__What to do__
The data below is to be repeated in full, exactly as shown.

__Given data__
%%

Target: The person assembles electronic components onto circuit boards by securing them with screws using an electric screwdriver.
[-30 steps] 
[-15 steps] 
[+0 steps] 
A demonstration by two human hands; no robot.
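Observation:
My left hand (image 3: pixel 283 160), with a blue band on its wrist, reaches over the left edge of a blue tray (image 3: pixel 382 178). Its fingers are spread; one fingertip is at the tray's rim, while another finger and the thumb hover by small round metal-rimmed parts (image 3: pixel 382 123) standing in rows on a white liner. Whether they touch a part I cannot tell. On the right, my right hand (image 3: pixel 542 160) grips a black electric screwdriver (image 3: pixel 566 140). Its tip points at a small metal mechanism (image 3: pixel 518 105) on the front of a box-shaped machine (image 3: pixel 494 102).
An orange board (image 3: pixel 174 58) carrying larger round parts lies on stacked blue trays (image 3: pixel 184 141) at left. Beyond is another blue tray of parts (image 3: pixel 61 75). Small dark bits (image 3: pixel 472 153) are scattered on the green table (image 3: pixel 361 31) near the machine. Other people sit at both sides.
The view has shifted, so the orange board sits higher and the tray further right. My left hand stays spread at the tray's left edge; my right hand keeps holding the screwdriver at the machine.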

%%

__Your response__
Target: The person assembles electronic components onto circuit boards by securing them with screws using an electric screwdriver.
[-30 steps] 
[-15 steps] 
[+0 steps] 
A demonstration by two human hands; no robot.
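Observation:
My left hand (image 3: pixel 283 160), with a blue band on its wrist, reaches over the left edge of a blue tray (image 3: pixel 382 178). Its fingers are spread; one fingertip is at the tray's rim, while another finger and the thumb hover by small round metal-rimmed parts (image 3: pixel 382 123) standing in rows on a white liner. Whether they touch a part I cannot tell. On the right, my right hand (image 3: pixel 542 160) grips a black electric screwdriver (image 3: pixel 566 140). Its tip points at a small metal mechanism (image 3: pixel 518 105) on the front of a box-shaped machine (image 3: pixel 494 102).
An orange board (image 3: pixel 174 58) carrying larger round parts lies on stacked blue trays (image 3: pixel 184 141) at left. Beyond is another blue tray of parts (image 3: pixel 61 75). Small dark bits (image 3: pixel 472 153) are scattered on the green table (image 3: pixel 361 31) near the machine. Other people sit at both sides.
The view has shifted, so the orange board sits higher and the tray further right. My left hand stays spread at the tray's left edge; my right hand keeps holding the screwdriver at the machine.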

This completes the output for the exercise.